Jakarta (ANTARA News) - Indonesia Corruption Watch (ICW) mengusulkan pembentukan badan khusus penyelenggaraan ibadah haji di luar Kementerian Agama guna meningkatkan transparansi dan akuntabilitas dalam pengelolaan dana haji.
"Kami mengusulkan pembentukan badan khusus untuk menyelenggarakan ibadah haji dan mengelola dana haji di luar Kementerian Agama. Masalahnya, apakah Kemenag mau fungsi penyelenggaraan ibadah haji dipisah darinya?," kata Peneliti ICW Firdaus Ilyas di Jakarta, Kamis.
Pernyataan tersebut ia sampaikan dalam diskusi Ikatan Akuntan Indonesia dan Majalah Akuntan Indonesia tentang Transparansi dan Akuntabilitas Pengelolaan Dana Haji.
Firdaus mengatakan ICW menyarankan agar Undang-Undang Nomor 13 Tahun 2008 tentang Penyelenggaraan Ibadah Haji direvisi guna memisahkan fungsi regulasi, pelaksanaan dan pengawasan terhadap penyelenggaraan ibadah haji, yang selama ini berada di bawah Kementerian Agama.
"Karena selama ini kan `jeruk makan jeruk`. Kelembagaan yang berfungsi sebagai regulator, eksekutor (pelaksana), dan `evaluator` (pengawas) berada pada `tangan` yang sama, yaitu Kemenag," ujarnya.
Oleh karena itu, kata dia, revisi UU Penyelenggaraan Ibadah Haji harus memisahkan fungsi pelaksanaan penyelenggaraan ibadah haji dari Kementerian Agama.
"Memang lebih baik dipisahkan, artinya Kemenag hanya memegang fungsi regulasi, maka perlu dibentuk badan khusus bisa BLU atau Badan Layanan Umum atau BUMN untuk pengelolaan ibadah haji," tuturnya.
Peneliti ICW itu menilai pentingnya pemisahan fungsi pelaksanaan penyelenggaraan ibadah haji dari Kemenag karena LSM pemantau korupsi itu menilai banyak kejanggalan dalam proses penyelenggaraan, khususnya terkait pengelolaan dana haji.
"Pada titik pengelolaan keuangan, kita akan menemukan beberapa persoalan laporan keuangan dana haji.

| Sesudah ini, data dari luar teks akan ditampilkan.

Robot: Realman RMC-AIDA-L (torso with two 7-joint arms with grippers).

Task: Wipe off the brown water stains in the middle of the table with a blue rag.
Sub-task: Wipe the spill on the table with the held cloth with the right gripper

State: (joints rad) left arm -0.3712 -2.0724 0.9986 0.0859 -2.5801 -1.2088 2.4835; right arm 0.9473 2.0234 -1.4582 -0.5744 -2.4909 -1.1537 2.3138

Apabila terjadi penyimpangan penggunaan dana, belum jelas pertanggungjawabannya, apakah itu termasuk tindak korupsi atau tidak," katanya.
Menurut Firdaus, ICW menemukan beberapa persoalan dalam pengelolaan keuangan dana haji, khususnya terkait penggunaan dana optimalisasi yang merupakan bunga dari setoran awal calon jemaah haji.
"Dalam catatan ICW, dana optimalisasi itu selama ini lebih banyak masuk ke kantong Kemenag, misalnya untuk pelatihan dan sebagainya. Padahal, dana untuk kebutuhan seperti itu sudah dianggarkan dalam APBN," ungkapnya.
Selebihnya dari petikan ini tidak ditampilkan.